The application state is treated as a single object that can be atomically flushed to the stable database. In addition, the application operations often cause changes to the data pages, records, or other types of objects stored in the volatile cache. The modified objects that result from application operations are from time to time flushed to the stable database. The flushed application states and objects are assigned state IDs to identify their place in the execution sequence. Flushing the application object effectively installs all the operations, updating the application operations that are in the stable log which have earlier state IDs.

In the event of a system failure, the database computer system begins with the stable database state and replays the stable log to redo certain logged application operations. The database computer system redoes a logged application operation if its state ID is later in series than the state ID of the most recently flushed or already partially recovered application state.

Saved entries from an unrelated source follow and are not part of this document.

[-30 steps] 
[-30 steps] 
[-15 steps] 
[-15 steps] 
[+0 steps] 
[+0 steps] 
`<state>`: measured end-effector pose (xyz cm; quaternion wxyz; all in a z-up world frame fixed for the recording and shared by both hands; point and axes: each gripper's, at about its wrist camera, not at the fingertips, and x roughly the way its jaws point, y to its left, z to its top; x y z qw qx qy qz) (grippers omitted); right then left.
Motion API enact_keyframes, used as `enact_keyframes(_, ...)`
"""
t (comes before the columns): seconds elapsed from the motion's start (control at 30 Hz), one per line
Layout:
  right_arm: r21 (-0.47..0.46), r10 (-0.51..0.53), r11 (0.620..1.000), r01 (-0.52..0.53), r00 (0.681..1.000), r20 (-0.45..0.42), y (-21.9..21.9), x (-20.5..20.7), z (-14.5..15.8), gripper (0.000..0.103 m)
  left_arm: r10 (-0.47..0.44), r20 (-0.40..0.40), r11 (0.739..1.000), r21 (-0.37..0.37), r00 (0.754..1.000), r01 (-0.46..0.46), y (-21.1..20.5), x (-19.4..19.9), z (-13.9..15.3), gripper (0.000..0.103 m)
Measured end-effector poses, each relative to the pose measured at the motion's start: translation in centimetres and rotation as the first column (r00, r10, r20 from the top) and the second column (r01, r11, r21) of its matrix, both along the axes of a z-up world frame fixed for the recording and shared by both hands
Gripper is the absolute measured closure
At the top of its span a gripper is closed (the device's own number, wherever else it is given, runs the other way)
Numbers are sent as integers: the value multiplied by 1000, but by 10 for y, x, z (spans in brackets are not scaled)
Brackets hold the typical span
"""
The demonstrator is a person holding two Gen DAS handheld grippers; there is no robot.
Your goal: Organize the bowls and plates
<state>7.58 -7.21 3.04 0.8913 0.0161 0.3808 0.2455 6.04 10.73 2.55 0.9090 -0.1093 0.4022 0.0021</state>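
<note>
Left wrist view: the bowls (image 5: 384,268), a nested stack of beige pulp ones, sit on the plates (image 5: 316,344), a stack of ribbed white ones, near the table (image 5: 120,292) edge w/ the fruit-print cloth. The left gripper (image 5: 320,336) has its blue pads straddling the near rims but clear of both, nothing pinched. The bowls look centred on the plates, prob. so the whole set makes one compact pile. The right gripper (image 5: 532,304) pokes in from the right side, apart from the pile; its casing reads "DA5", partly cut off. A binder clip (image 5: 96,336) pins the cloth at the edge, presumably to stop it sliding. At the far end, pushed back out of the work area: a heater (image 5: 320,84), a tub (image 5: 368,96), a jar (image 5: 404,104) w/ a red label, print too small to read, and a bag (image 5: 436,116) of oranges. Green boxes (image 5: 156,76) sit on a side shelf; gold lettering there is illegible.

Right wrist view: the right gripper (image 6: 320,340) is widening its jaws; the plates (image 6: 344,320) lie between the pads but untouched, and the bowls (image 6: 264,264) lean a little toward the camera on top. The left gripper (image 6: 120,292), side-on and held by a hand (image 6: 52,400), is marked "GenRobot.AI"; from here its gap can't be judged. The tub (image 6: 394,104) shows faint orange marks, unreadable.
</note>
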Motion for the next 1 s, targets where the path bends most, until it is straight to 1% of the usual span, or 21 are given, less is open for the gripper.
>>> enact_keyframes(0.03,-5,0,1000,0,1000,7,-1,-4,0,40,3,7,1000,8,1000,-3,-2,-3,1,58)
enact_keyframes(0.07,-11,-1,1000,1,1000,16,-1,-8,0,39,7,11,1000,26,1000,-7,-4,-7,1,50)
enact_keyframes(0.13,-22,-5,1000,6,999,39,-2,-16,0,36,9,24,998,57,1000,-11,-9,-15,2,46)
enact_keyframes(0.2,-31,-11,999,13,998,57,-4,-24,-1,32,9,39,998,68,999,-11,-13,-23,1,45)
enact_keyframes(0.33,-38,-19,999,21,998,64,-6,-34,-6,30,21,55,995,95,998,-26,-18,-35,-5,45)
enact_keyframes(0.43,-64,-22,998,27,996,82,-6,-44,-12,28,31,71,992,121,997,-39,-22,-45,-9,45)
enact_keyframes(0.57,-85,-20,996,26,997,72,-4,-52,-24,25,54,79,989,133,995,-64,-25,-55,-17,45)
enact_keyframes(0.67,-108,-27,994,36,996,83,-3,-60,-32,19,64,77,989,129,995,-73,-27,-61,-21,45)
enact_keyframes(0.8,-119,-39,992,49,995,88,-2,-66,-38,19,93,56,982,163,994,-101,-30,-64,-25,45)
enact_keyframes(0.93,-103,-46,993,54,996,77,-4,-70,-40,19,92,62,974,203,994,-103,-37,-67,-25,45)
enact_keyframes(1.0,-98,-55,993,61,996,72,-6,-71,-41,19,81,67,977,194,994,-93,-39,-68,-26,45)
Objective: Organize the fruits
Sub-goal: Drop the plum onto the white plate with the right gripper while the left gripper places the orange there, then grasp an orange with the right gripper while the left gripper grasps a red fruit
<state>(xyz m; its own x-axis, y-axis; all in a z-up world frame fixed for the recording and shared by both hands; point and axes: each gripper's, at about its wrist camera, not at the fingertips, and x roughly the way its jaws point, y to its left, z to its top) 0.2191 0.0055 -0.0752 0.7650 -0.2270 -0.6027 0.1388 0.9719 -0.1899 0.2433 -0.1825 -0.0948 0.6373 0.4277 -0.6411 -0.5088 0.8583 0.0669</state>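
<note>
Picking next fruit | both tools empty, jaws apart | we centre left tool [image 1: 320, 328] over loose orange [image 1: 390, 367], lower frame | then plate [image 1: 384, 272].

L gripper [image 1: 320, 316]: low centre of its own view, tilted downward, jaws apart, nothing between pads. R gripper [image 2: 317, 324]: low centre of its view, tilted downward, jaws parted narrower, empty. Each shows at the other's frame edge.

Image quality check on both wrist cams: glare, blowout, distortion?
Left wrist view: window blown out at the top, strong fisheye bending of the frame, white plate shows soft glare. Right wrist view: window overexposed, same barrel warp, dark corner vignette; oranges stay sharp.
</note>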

Another aspect of this invention is to optimize the application read operation to avoid writing the object data read to the log record. Posting the read values to the log is helpful in one sense because the cache manager is not concerned about which sequence to flush objects. Certain object states need not be preserved by a particular flushing order because any data values obtained from an object which are needed to redo an application operation are available directly from the stable log. However, posting objects to the log often involves writing large amounts of data, and duplicating data found elsewhere on the system.

The read optimizing technique eliminates posting the read values to the log by substituting, for the read values, an identity of the location from where the values are read and posting the identity instead of the values. However, the data is now only available from the read object itself and hence, attention must be paid to the order in which objects are flushed to stable storage. If objects are flushed out of proper sequence, a particular state of an object may be irretrievably lost.

A cache manager has an object table which tracks the objects maintained in the volatile cache. The object table includes fields to track dependencies among the objects. In one implementation, the object table includes, for each object entry, a predecessor field which lists all objects that must be flushed prior to the subject object, and a successor field which lists all objects before which the subject object must be flushed. In another implementation, the object table contains, for each object entry, a node field to store dependencies in terms of their nodes in a write graph formulation.

Another aspect of this invention is to optimize the application write operation to avoid posting large amounts of data to the log record. Posting the values to be written is helpful in one sense because the cache manager is not concerned about which sequence to flush objects. However, the process is inefficient and costly in terms of computational resources.

The write optimization technique eliminates posting the write values to the log by substituting, for those values, an identity of the object from where the values originate and posting the identity instead of the values. While this reduces the amount of data to be logged, the write optimization technique introduces dependencies between objects, and often troubling "cycle" dependencies when the read optimization technique is also being used, which can require atomic and simultaneous flushing of multiple objects.

The cache manager tracks dependencies via the object table and is configured to recognize cycle dependencies. When a cycle dependency is realized, the cache manager initiates a blind write of one or more objects involved in the cycle to place the objects' values on the stable log. This process breaks the cycle. Thereafter, the cache manager flushes the objects according to an acyclic flushing sequence that pays attention to any predecessor objects that first require flushing.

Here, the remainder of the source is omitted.